Time complexity: O(n), where n is length of input array.

    # Python3 snippet  
    # Inputs: startIndex, array A of non negative integers
    # Below snippet assumes A has min length 3 beginning from the startIndex. We can handle smaller arrays with base cases - thus, not listing them out explicitly

    import math

    costs = [math.inf] * len(A)
    costs[startIndex] = A[startIndex]   
    costs[startIndex+1] = A[startIndex] + A[startIndex+1] + min(A[startIndex+1], A[startIndex-1] if startIndex >=0 else A[startIndex+1])

    N = len(A)
    for i in range(startIndex, N):
        if i+1 < N:
            costs[i] = min(costs[i], costs[i+1] + A[i])
        if i + 2 < N:                 
            costs[i+2] = costs[i] + A[i+2]

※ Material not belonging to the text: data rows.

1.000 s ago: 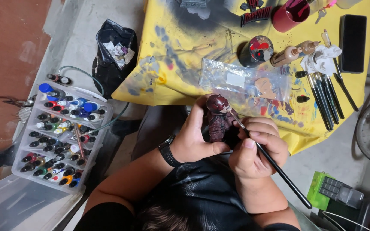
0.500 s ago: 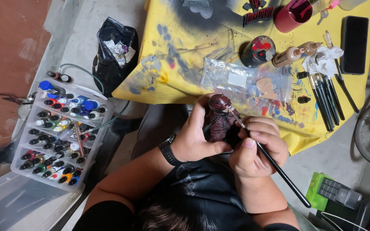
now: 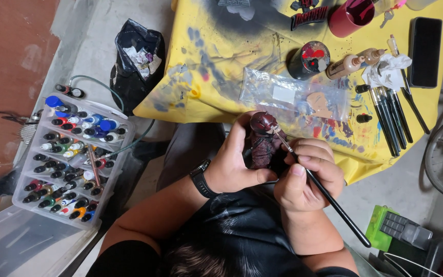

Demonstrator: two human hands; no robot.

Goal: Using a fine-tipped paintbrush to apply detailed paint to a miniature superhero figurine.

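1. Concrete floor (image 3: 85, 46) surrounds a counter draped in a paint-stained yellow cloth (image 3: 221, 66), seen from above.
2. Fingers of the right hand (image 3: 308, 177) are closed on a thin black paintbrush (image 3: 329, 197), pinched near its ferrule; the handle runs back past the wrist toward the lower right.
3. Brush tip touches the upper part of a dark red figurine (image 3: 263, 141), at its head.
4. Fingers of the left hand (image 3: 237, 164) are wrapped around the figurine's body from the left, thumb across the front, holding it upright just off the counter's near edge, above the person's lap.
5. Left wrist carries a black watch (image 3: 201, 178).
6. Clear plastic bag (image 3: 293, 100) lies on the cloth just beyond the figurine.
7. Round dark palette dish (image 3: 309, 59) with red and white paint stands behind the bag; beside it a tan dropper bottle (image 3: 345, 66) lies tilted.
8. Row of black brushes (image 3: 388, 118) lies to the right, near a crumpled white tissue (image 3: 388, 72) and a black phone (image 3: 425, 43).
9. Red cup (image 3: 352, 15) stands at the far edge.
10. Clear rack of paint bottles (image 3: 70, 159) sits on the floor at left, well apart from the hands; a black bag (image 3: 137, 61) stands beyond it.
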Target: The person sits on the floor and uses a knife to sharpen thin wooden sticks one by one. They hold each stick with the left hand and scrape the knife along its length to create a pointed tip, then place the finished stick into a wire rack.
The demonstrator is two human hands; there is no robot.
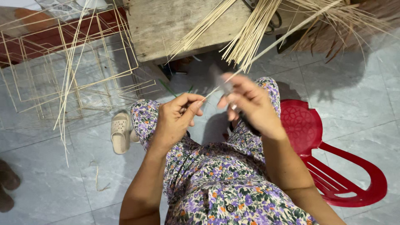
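Note:
My left hand (pixel 177 118) pinches the near end of a long thin bamboo stick (pixel 275 43) that runs up and to the right over the table. My right hand (pixel 252 106) grips a knife with a dark handle, its blurred blade (pixel 223 83) resting against the stick just beyond my left fingertips. Both hands hover above my lap in a floral dress (pixel 225 183).
A wooden table (pixel 166 29) ahead carries bundles of thin bamboo sticks (pixel 250 37). Stick-built frame boxes (pixel 71 71) stand on the tiled floor at left. A beige sandal (pixel 121 131) lies by my left knee. A red plastic chair (pixel 329 162) stands at right.

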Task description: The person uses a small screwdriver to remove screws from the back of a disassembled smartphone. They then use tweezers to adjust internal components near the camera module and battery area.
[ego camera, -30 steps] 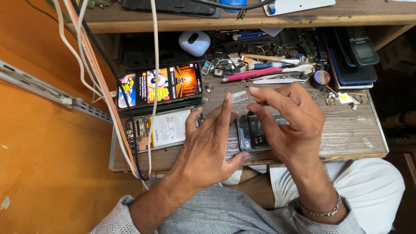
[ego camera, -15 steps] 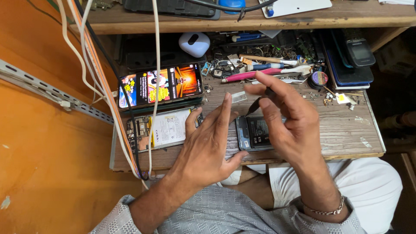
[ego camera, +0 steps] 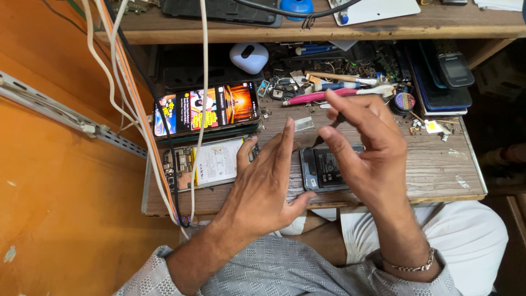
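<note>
The left hand (ego camera: 263, 186) is lying flat on the bench (ego camera: 438, 164), fingers spread and straight, gripping nothing; its thumb is pressing against the near left edge of the opened phone (ego camera: 323, 167), and its index finger is pointing up the bench past the phone's left side. That hand is sitting much as it did a second ago.

The right hand (ego camera: 367, 148) is the one that has changed. A second ago it was lying low over the phone, fingers draped across it. Now it is lifting and tilting, so more of the phone's dark inside is showing under the fingers. Thumb and forefinger are pinching a thin dark tool (ego camera: 329, 127), whose tip is pointing down towards the phone's top edge; the other fingers are fanning out loosely above. Whether the tip is touching the phone cannot be told.

Just beyond the left fingertips a small clear strip (ego camera: 303, 124) is lying on the wood. To the left of the left hand, a second opened handset (ego camera: 211, 161) is resting with its white battery showing, and beyond that a lit phone (ego camera: 205, 108) is showing a bright picture. Past the right fingers a pink-handled tool (ego camera: 318, 97) is lying among small parts. A white cable (ego camera: 201, 82) is hanging down across the lit phone.
</note>
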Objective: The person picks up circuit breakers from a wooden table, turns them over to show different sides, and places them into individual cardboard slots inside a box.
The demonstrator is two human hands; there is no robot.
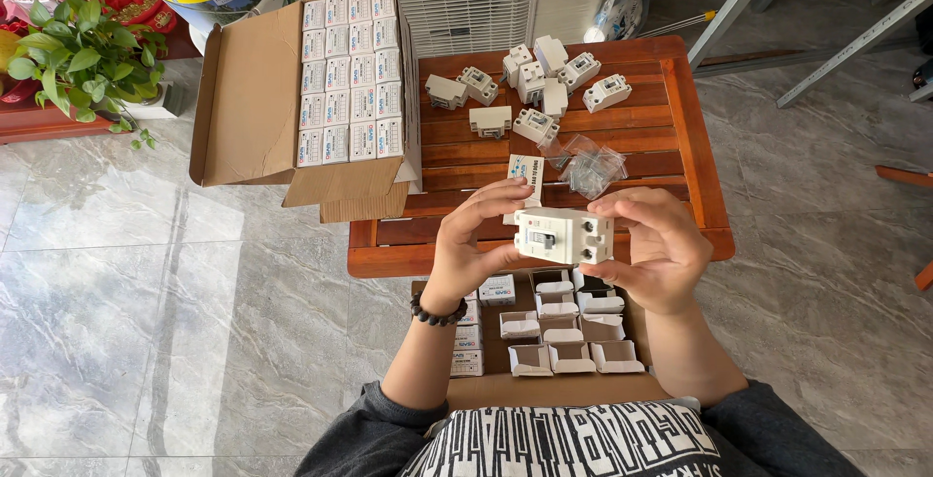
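White breaker (pixel 563 236) between both grips

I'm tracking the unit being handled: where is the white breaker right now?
In the head view the white breaker sits centre frame, held between the left hand and right hand, above the wooden table's near edge.
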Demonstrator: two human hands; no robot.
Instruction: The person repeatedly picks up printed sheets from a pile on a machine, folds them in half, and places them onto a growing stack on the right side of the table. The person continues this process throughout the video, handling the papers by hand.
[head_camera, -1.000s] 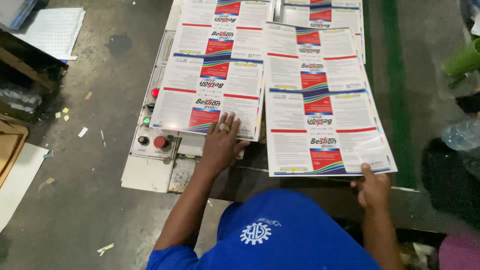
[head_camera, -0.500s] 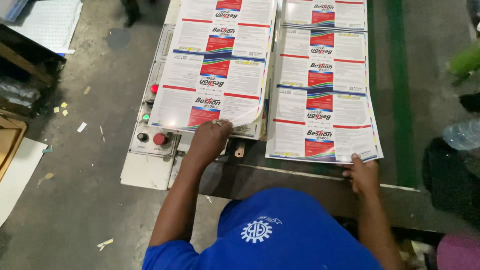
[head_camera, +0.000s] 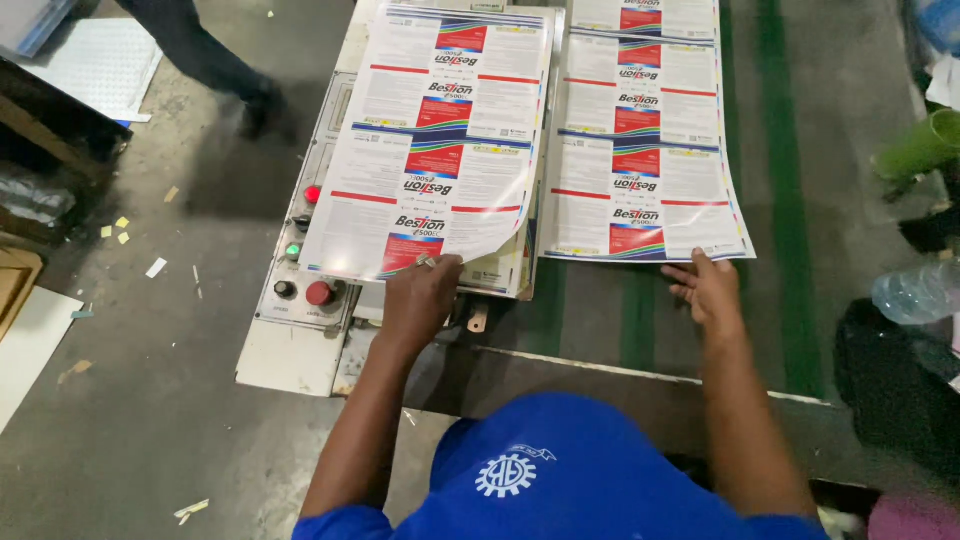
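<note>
Two stacks of glossy printed label sheets lie side by side on a machine table. My left hand (head_camera: 420, 295) grips the near edge of the top sheet (head_camera: 430, 150) of the left stack, which curls up off the pile. My right hand (head_camera: 710, 290) rests flat with fingers spread at the near edge of the right stack (head_camera: 640, 140), touching its lower corner. My blue shirt fills the bottom of the view.
A control panel (head_camera: 300, 290) with red and green buttons sits left of the left stack. Another person's leg (head_camera: 205, 55) stands on the grey floor at upper left. A green object (head_camera: 925, 150) and a plastic bottle (head_camera: 915, 292) lie at the right.
The left hand has taken hold of the left stack's top sheet and lifted its near edge. The right hand has slid along the right stack's near edge. A person's leg has come into view.
</note>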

    print(min(costs[-1], costs[-2]))

Answer 7

You can use the following code:

#include <iostream>
using namespace std;

int main() 
{
    int n=3;
    bool flag = true;
    while(n)
    {
        
        //take last two bits then right shift
        int i = n%2;
        n=n/2;
        int j = n%2;
        n=n/2;
        
        //check with given pattern 01 & 10 is allowed only
        if((i==0 && j==1) || (i==1 && j==0))
        {
            //right pattern
        }
        else{
            //not allowed
            flag = false;
            break;
        }
    }
    
    if(flag)
    cout<<"YES";
    else
    cout<<"NO";
    return 0;
}

Answer 8

I've used path to represent all the visited nodes visited so far res to represent the result so far

import sys
infi = sys.maxsize


def optimum_jump_recurse(arr, curr_pos, cost, path, res):
    if curr_pos in path or cost > res or curr_pos < 0:
        return infi
    elif curr_pos > len(arr) - 1:
        if cost < res:
            res = cost
        return cost

    res = optimum_jump_recurse(arr, curr_pos + 2, cost + arr[curr_pos],
                               path | {curr_pos}, res)
    backward_cost = optimum_jump_recurse(arr, curr_pos - 1,
                                         cost + arr[curr_pos],
                                        path | {curr_pos}, res)
    if res == backward_cost == infi:
        return res
    res = min(res, backward_cost)
    actual_cost = res - cost
    return res


nums = [1, 2, 3, 4, 100]
# nums = [1, 2, 3]
# nums = [1]
# nums = [1, 2]
# nums = [1, 2, 3, 100, 200]
# nums = [1, 1000, 3, 100, 200]
# nums = [1, 1, 3, 100, 200]
# nums = [1, 1, 3, 5, 100, 200]
# nums = [1, 2, 3, 100, 4]


def optimum_jump(nums):
    return optimum_jump_recurse(nums, 0, 0, set(), infi)


print(optimum_jump(nums))

Answer 9

C++ solution (dijikstras)

int minDist(vector<bool> &visited, vector<int> &dist, int n){
    int m = INT_MAX, res = 0;

    for(int i = 0; i < n; i++)
        if(!visited[i] && m > dist[i])
            m = dist[i], res = i;
    return res;
}

int minJump(int *arr, int n){
    vector<bool> visited(n, false);
    vector<int> dist(n, INT_MAX);

    dist[0] = 0;
    for(int c = 0; c < n - 1; c++){
        int u = minDist(visited, dist, n);
        visited[u] = true;

        if(u + 2 < n && !visited[u + 2] && dist[u] + arr[u + 2] < dist[u + 2])
            dist[u + 2] = dist[u] + arr[u + 2];
        if(u - 1 >= 0 && !visited[u - 1] && dist[u] + arr[u - 1] < dist[u - 1])
            dist[u - 1] = dist[u] + arr[u - 1];
    }
    return dist[n - 1];
}

Answer 10

You can use recursive program with Dp

//cur will the final destination that is last element at first execution
//N is no of elements
int Dp[N]={0};
Dp[0]=element[0]; //initial condition
least_path(cur,*elements,N)
{
   if(cur>N-1 || cur<0)
     return INT_MAX;
  if(Dp[cur])
   return Dp[cur];
  int temp1=least_path(cur-2,*elements,N)+element[cur];
  int temp2=least_path(cur+1,*elements,N)+element[cur];
  Dp[cur]=min(temp1,temp2);
  return Dp[cur];
}

Answer 11

You can use Dijkstra's algorithm(graph) for solving this problem.

Follow these steps:

1. Generate Weighted directed graph by connecting a node of ith index with nodes at (i-1)th and (i+2)th index with their cost(if possible).

2. Apply Dijkstra's algorithm to find the shortest route between the initial node(index) and the target node(index).